When it comes to nonpharmaceutical treatments such as supplements, herbs, and foods, there is very little monitoring of or substantiation of claims. Part of the reason for this is economic and legal: Studies to substantiate claims are very costly, and, many "natural" treatments are not patentable, hence these treatments are not "ownable." Another reason these treatments aren't formally studied, though, is that studies could demonstrate that the treatment is ineffective. Before the advent of effective HAART therapies, people with HIV and their medical caregivers were willing to try many unsubstantiated therapies because we had nothing else to fall back on. Now, most treaters and people with HIV are using so-called supplements to either delay needing to take HAART therapies, to treat the side-effects of HAART (e.g. diarrhea), or to address complications of HIV infection that are not reliably reversed by HAART alone (e.g. wasting, cognitive dysfunction).
Some of these therapies ARE being formally evaluated: A doctor at my institution, for example, is studying the role of a novel anti-oxidant in the treatment of mild HIV cognitive dysfunction. I've strongly encouraged my patients to enroll in this well-conducted study. On the other hand, some products, while they certainly MAY be quite useful, have been promoted with no data to demonstrate either safety or efficacy (a doctor colleague called me to endorse a HIV vitamin line she was behind -- when I told her that I didn't feel I had the nutritional expertise to reliably endorse a nutrient supplement, she responded that that was OK, she simply wanted to use my name as a well-known HIV treater.....)
So when it comes to claims of nonpublished studies, or products with no studies at all, there isn't much recourse.

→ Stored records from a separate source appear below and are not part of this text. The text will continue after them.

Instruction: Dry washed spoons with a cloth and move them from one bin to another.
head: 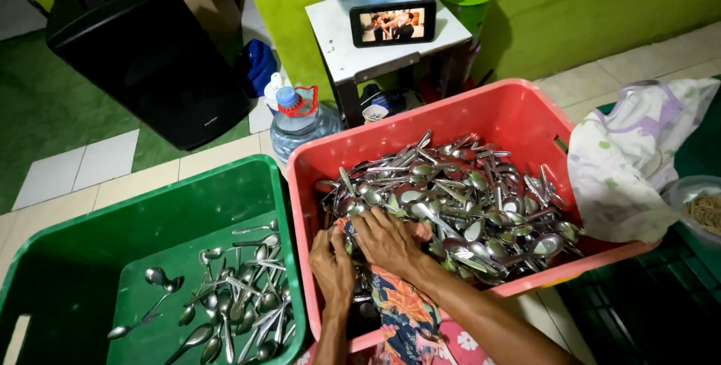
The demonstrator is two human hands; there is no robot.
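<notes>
While both my hands press into the spoon heap [458,207] in the red crate [518,113], left grip [333,263] and right grip [387,239] close around a patterned cloth [402,312] bunched beneath them, seemingly for wiping.

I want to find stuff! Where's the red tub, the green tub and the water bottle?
red tub [518,113], head view, inner back wall.
green tub [150,218], head view, inner back wall.
water bottle [297,128], head view, clear shoulder.
</notes>
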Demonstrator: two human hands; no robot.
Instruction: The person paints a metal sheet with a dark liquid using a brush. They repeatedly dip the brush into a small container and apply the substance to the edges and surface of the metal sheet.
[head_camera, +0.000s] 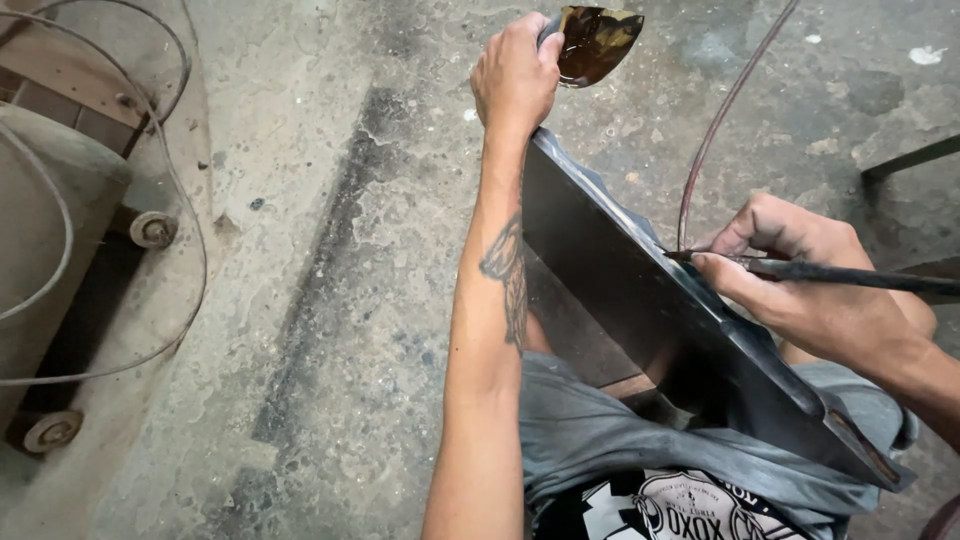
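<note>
Dark panel (640, 300) lay propped across my lap | left hand (515, 75) gripped a small cup of brown liquid (595, 42) beyond its far end | right hand (800, 285) pinched thin brush (850, 274), tip on panel edge | step: likely coating; next needs steady strokes.

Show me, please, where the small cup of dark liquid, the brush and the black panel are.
cup of dark liquid (597, 42), head view, on the brown liquid inside.
brush (850, 275), head view, on its dark handle.
black panel (640, 290), head view, on its flat face.
</note>
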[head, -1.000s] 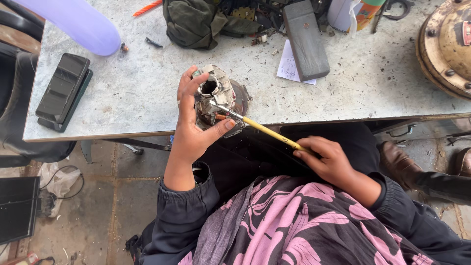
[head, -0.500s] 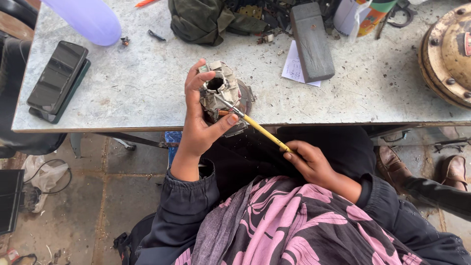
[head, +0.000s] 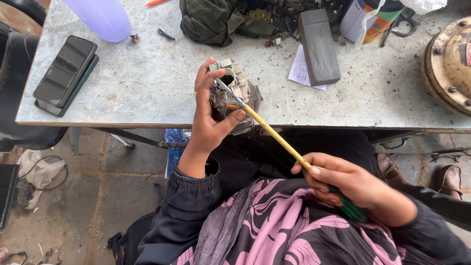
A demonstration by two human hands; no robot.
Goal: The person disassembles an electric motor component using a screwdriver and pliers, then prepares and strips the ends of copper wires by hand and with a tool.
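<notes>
My left hand (head: 208,120) grips a round, worn motor stator (head: 234,87) with wrapped windings, held at the near edge of the grey workbench (head: 147,83). My right hand (head: 351,186) holds a long thin tool with a yellow shaft (head: 274,135) and a green handle end. The tool's metal tip rests against the top of the stator, beside its central hole. My left thumb presses on the shaft close to the stator.
On the bench lie two stacked dark phones (head: 66,73) at the left, a lilac rounded object (head: 103,17), an olive cloth (head: 211,19), a dark grey block (head: 319,46) on a paper slip, a can, and a rusty round metal part (head: 449,64) at right. Someone's shoes (head: 446,179) show below.
The view has shifted slightly. My right hand has drawn back toward my body, and the tool's tip stays on the stator in my left hand.
</notes>
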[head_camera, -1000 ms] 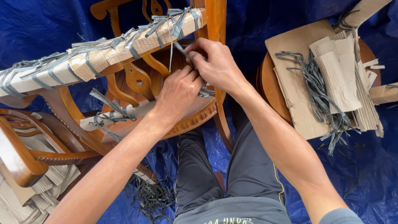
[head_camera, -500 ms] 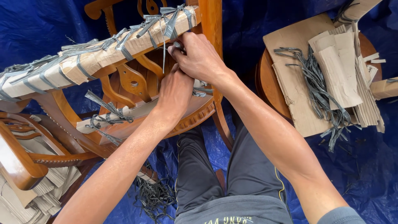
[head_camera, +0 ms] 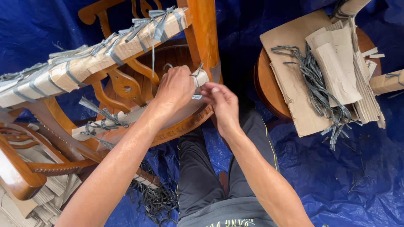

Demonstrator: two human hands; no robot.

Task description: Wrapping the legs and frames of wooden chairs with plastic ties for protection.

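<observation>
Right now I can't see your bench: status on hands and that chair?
Left hand pressing cardboard wrap on chair. Right hand pinching grey strap. Nothing blocking.

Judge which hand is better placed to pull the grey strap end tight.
Right, probably: the right hand has its fingertips at the loose grey strap, while the left hand is busy pressing the cardboard wrap against the chair.
</observation>
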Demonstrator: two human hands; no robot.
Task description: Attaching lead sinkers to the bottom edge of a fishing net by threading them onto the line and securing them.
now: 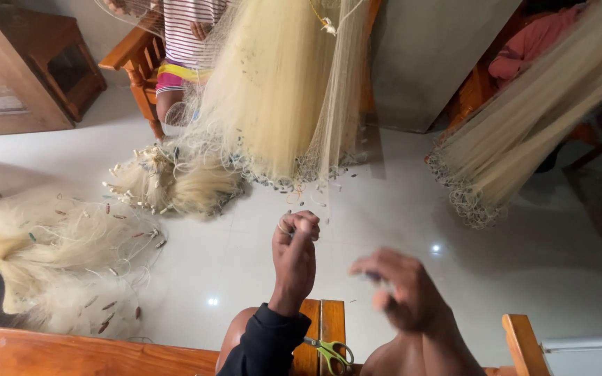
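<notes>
Here a thin loop of line (285,226) is pinched between the fingertips of the left hand (294,257), which is raised with its fingers pressed together around the strand; the line appears to lead up toward the hanging fishing net (273,104) just above and ahead. The right hand (402,292) is blurred, its fingers loosely curled, and whether anything is gripped in it cannot be told. The step in hand is judged to be knotting or mending at the net's lower edge, where small weights are strung. Steady tension on the pinched strand would be called for in the next move. Green-handled scissors (330,350) are laid on the wooden chair seat (318,327) between the knees, untouched.
</notes>
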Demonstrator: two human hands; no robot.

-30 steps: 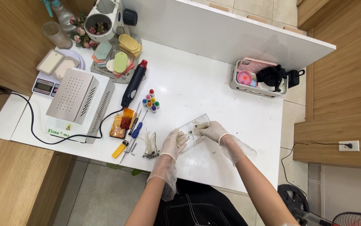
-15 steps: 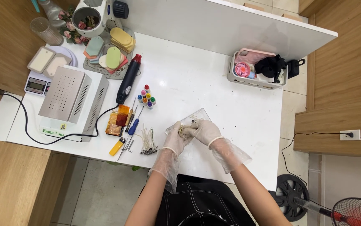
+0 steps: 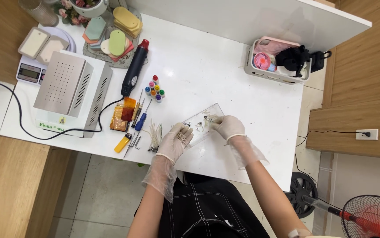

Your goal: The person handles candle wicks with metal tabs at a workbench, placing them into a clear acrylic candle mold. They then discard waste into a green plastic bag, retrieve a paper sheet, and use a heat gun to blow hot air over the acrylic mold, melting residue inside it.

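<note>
On the white table [image 3: 225, 66], left of the hands, lie small tools and a cluster of little colour bottles [image 3: 154, 88]. The gloved left hand [image 3: 175, 142] reaches in palm-down, fingers curled together, pinching thin wicks at the near-left corner of a clear plastic sheet [image 3: 203, 121]. The gloved right hand [image 3: 228, 126] bends inward at the sheet's right edge, fingertips pinched on it.
</note>
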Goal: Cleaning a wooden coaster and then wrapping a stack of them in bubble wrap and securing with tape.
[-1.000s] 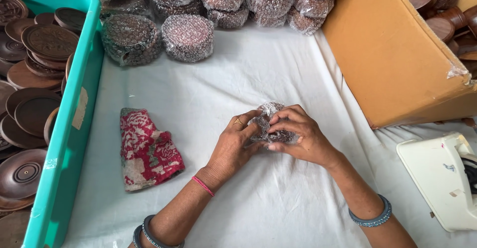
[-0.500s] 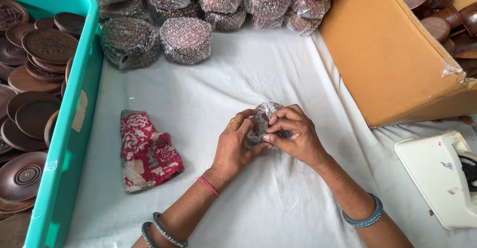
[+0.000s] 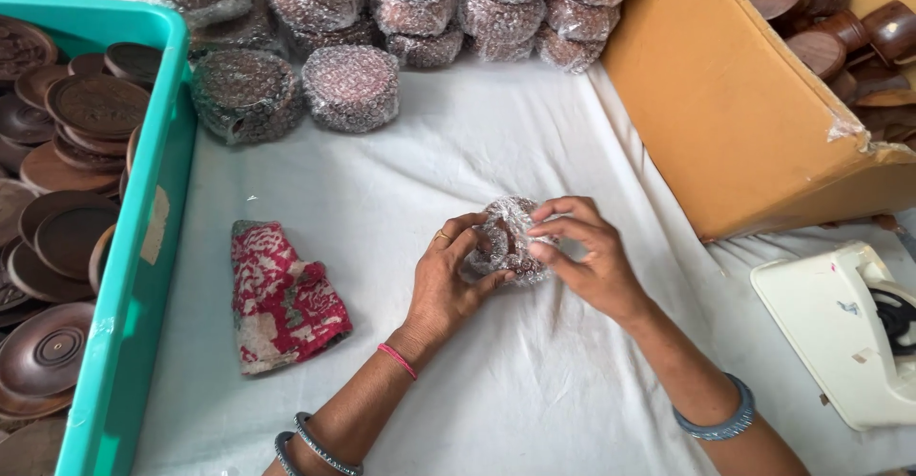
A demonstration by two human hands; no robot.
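We are clasping the bubble-wrapped bundle [image 3: 508, 238] between both hands: left hand [image 3: 450, 280] cupping its left side, right hand [image 3: 584, 257] fingertips pinching wrap on its right.

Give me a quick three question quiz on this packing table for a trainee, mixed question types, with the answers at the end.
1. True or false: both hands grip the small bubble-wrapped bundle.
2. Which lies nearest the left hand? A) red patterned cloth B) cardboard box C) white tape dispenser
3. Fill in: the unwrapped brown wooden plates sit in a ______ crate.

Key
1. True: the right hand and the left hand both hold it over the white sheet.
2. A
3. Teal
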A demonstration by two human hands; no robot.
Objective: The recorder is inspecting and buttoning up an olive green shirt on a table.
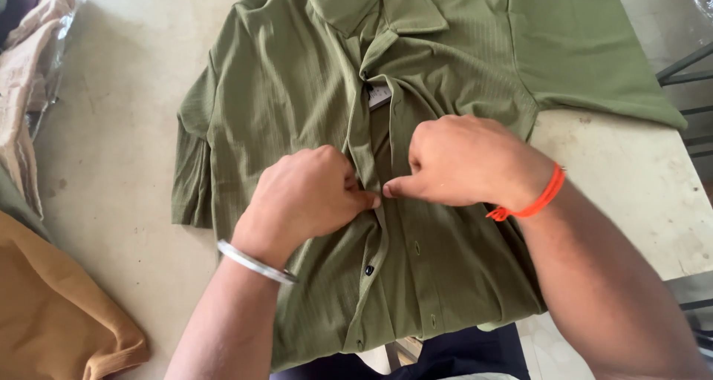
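- Olive-green ribbed shirt [297,90] lies face up on the pale table [119,165], collar away from the person, front placket running down the middle.
- Left hand [304,198] pinches the left placket edge at mid-chest, fingers closed on the cloth; a metal bangle [256,263] circles that wrist.
- Right hand [464,161] meets it thumb to thumb, clamped on the other edge, an orange thread [538,198] at the wrist.
- Mustard cloth [52,306] sits at lower left.

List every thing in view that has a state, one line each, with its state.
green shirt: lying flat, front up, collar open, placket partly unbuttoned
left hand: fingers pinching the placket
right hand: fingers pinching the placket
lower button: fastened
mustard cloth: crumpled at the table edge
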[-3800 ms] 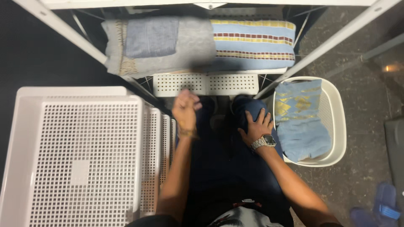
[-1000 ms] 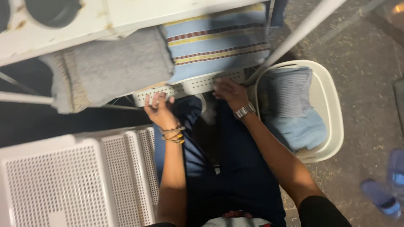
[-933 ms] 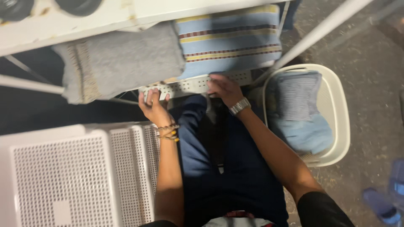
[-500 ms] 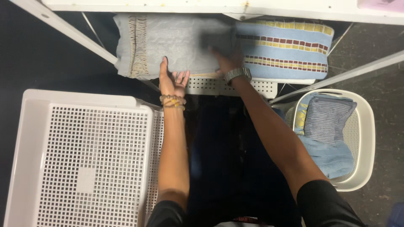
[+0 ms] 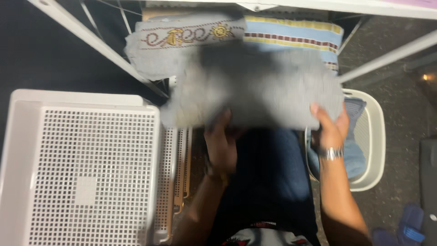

As a clinician I look at a variety of factors when my patients inquire about non-FDA products: Has the product been used safely in other disease states? Is the use of the product biologically plausible? Who will profit from the sale/distribution of the product? Have drug-interaction studies been done? I don't want to sound unsupportive of supplements: Many of my patients seem to have derived benefit from them. The difficulty with assessing these treatments, and getting information about them is that most of these products have NOT been evaluated in the way the medical community is used to evaluating medical treatments. And some of these treatments are scams: how to tell is a matter of good networking within the HIV treatment community and time.
I hope this information will help you look at Immune 26 with a fine-tuned perspective.